NASA has launched a concept study to evaluate options for acquiring a new fleet of large payload, long endurance unmanned aircraft systems (UAS) within five to 10 years, the agency says.

The study was revealed shortly after NASA briefly posted an online request for information to industry, seeking options that meet the agency’s requirements for the Earth observation mission.

The request was quickly removed to be reworded to emphasise the information would inform a concept study, rather than serve as a prelude to an imminent acquisition, the agency says.

The reworded request for information is expected to be reposted to fbo.gov, a web site listing all business opportunities with the US federal government.

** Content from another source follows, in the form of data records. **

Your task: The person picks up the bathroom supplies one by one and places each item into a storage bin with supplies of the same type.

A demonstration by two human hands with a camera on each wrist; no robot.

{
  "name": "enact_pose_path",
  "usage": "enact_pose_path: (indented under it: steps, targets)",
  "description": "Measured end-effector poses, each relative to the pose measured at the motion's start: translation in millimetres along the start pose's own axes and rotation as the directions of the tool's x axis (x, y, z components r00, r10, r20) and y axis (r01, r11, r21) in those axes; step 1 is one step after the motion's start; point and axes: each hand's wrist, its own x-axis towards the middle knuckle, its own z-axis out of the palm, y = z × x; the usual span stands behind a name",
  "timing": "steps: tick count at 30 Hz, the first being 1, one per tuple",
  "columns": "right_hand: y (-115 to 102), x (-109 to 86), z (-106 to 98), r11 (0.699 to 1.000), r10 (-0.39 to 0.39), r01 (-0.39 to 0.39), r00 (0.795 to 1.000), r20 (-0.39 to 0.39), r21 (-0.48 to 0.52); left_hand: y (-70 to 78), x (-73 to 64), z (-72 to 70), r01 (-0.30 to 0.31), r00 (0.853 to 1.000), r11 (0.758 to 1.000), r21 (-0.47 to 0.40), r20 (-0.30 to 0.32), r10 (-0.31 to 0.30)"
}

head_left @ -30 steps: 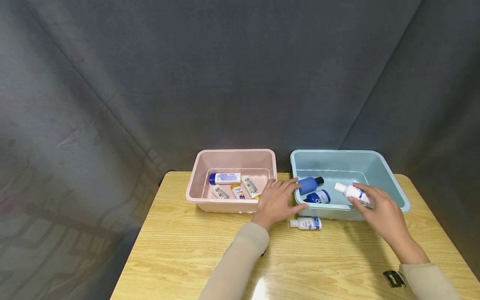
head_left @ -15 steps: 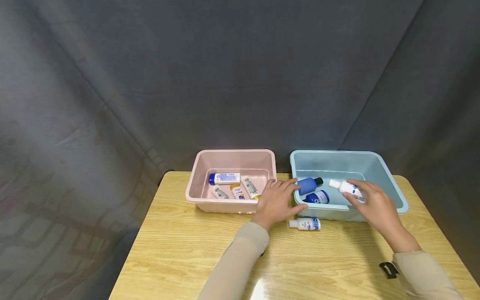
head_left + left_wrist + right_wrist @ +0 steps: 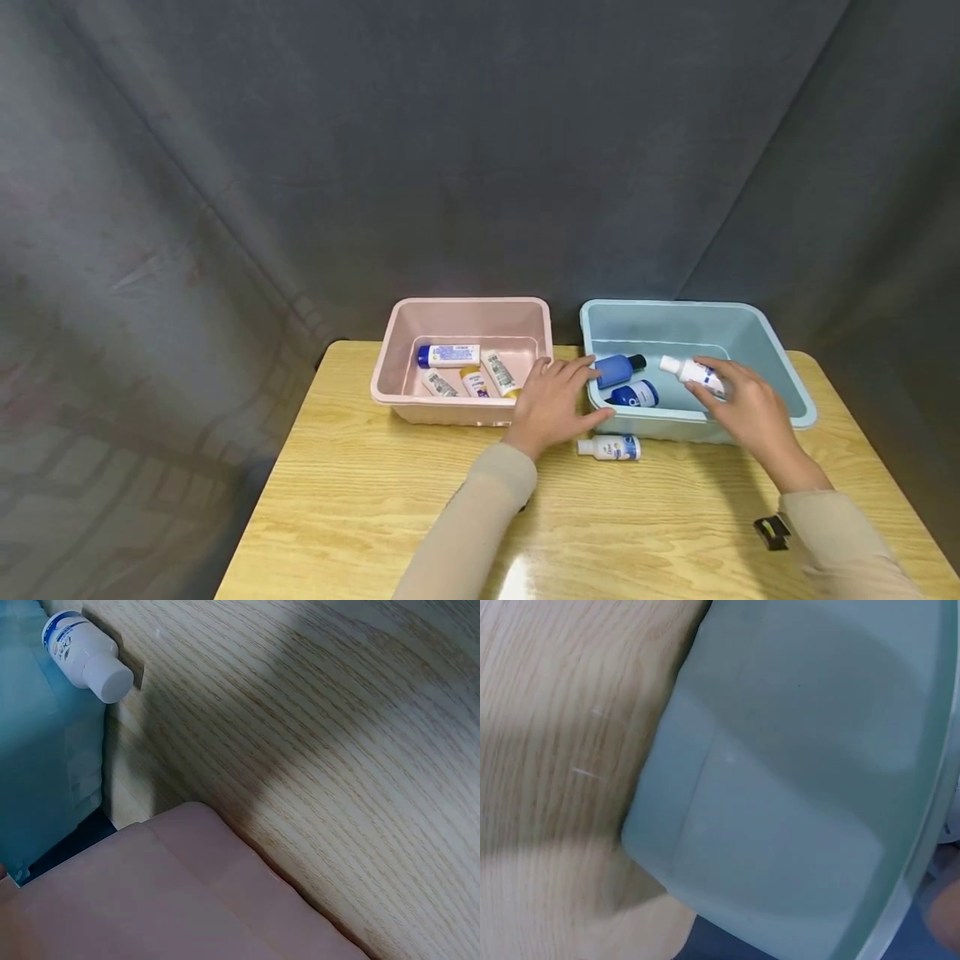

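My right hand [image 3: 753, 412] pinches a small white bottle [image 3: 707, 377] with a blue-marked label between thumb and fingers, over the blue tub [image 3: 667, 427]. The bottle lies tilted, white cap toward the left. My left hand [image 3: 553, 407] is spread at the near corners of the pink tub [image 3: 442, 411] and the blue tub, holding nothing. Inside the blue tub, a blue bottle with a black cap [image 3: 615, 372] and a dark blue bottle [image 3: 636, 393] lie at the left. Another white bottle [image 3: 609, 448] lies on the table just in front; the left wrist view shows its cap.
In the pink tub lie a white tube with a blue cap [image 3: 450, 357], two pale printed tubes [image 3: 498, 372] and a yellow-topped white bottle [image 3: 476, 383]. Both tubs stand at the back of the wooden table [image 3: 360, 500], before a dark grey curtain [image 3: 480, 150].
My right hand has shifted slightly left with the white bottle, mostly in the first half second. The left hand has stayed in place.
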Motion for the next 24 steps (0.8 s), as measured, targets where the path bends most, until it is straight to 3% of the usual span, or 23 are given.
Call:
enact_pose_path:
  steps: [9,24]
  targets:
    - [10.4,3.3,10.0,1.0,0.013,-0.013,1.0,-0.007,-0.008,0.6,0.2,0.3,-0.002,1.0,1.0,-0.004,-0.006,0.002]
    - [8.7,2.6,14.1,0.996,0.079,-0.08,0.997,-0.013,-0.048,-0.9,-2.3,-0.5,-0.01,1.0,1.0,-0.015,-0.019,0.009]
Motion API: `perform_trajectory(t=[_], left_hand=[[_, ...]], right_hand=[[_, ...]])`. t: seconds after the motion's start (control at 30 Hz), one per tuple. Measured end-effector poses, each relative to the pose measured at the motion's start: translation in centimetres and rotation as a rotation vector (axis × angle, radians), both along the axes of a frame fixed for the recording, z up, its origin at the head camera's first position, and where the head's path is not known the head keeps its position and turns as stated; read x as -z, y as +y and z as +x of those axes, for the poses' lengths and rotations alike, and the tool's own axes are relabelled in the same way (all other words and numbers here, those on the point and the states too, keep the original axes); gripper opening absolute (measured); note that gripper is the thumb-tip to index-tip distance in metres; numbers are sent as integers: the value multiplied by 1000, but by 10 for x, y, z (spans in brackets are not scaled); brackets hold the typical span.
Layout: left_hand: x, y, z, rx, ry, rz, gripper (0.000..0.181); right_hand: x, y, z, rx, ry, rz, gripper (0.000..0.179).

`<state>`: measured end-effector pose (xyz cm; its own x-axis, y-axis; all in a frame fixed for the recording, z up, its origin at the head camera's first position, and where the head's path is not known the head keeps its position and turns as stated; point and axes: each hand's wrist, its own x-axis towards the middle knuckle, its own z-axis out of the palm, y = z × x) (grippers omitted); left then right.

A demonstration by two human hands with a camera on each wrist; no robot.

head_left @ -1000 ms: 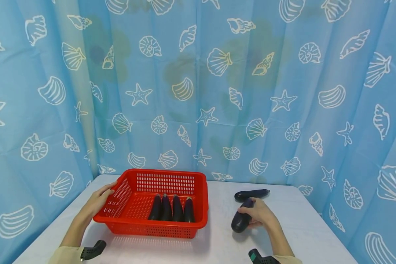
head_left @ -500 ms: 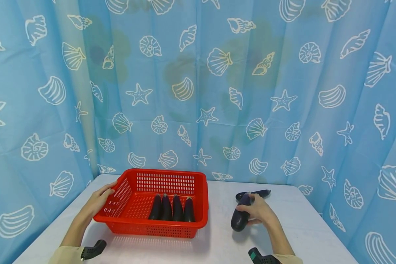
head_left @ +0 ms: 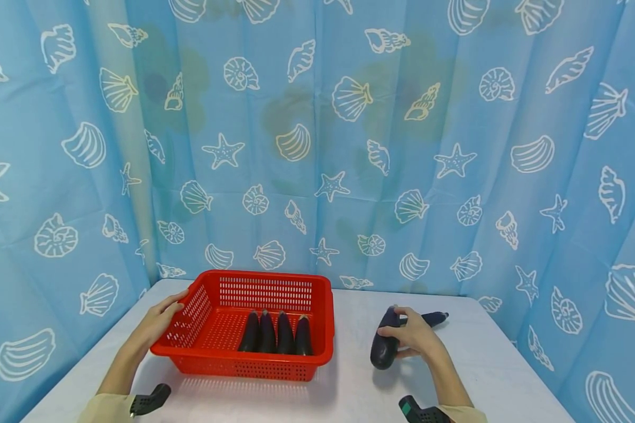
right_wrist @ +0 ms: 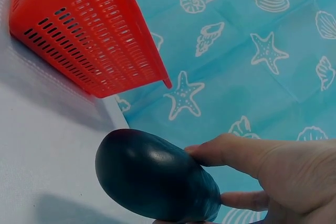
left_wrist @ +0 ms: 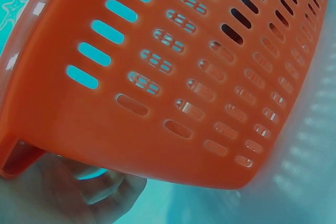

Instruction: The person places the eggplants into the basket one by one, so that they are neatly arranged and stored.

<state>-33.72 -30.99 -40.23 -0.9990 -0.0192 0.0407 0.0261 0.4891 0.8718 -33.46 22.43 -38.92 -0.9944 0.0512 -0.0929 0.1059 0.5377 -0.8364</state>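
Observation:
My right hand (head_left: 414, 336) grips a dark purple eggplant (head_left: 384, 345) near its stem end, thumb on one side and fingers on the other. The eggplant's rounded end (right_wrist: 149, 177) points away from the hand in the right wrist view. Just behind that hand lies another eggplant (head_left: 435, 318), partly hidden by the fingers and the held one. At the left, my left hand (head_left: 159, 319) holds the rim of a red plastic basket (head_left: 243, 359); its fingers show curled beside the basket's end (left_wrist: 113, 195) in the left wrist view. Several eggplants (head_left: 284, 335) lie side by side inside the basket's right half.
A white-covered table (head_left: 349, 388) carries everything. Blue curtains (head_left: 317, 147) with white shell and starfish prints enclose its back and sides. The basket's slotted walls stand between the left hand and the eggplants inside.
The right hand has turned the held eggplant more upright, its stem end lifting. The eggplant behind has shifted to the right. The left hand and basket have stayed put.

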Motion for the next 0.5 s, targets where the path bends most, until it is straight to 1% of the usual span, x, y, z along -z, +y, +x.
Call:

NASA currently operates one of the first Northrop Grumman RQ-4 Global Hawks developed under an advanced concept technology demonstration programme sponsored in the late-1990s by the Defense Advanced Research Projects Agency.

A version of the General Atomics Aeronautical Systems Predator, the Ikhana, also belongs to NASA, and is co-located with the Global Hawk at the NASA Armstrong research centre at Edwards AFB, California.

NASA has used the aircraft in Earth science missions, including the airborne tropical tropopause experiment and the hurricane and severe storm sentinel mission.

The original request for information, posted on 7 July, said NASA wants future UAS with a minimum ability of carrying 300kg (661lb) as payload, with a 3kW power supply. The agency also wants aircraft that can fly for more than 24h.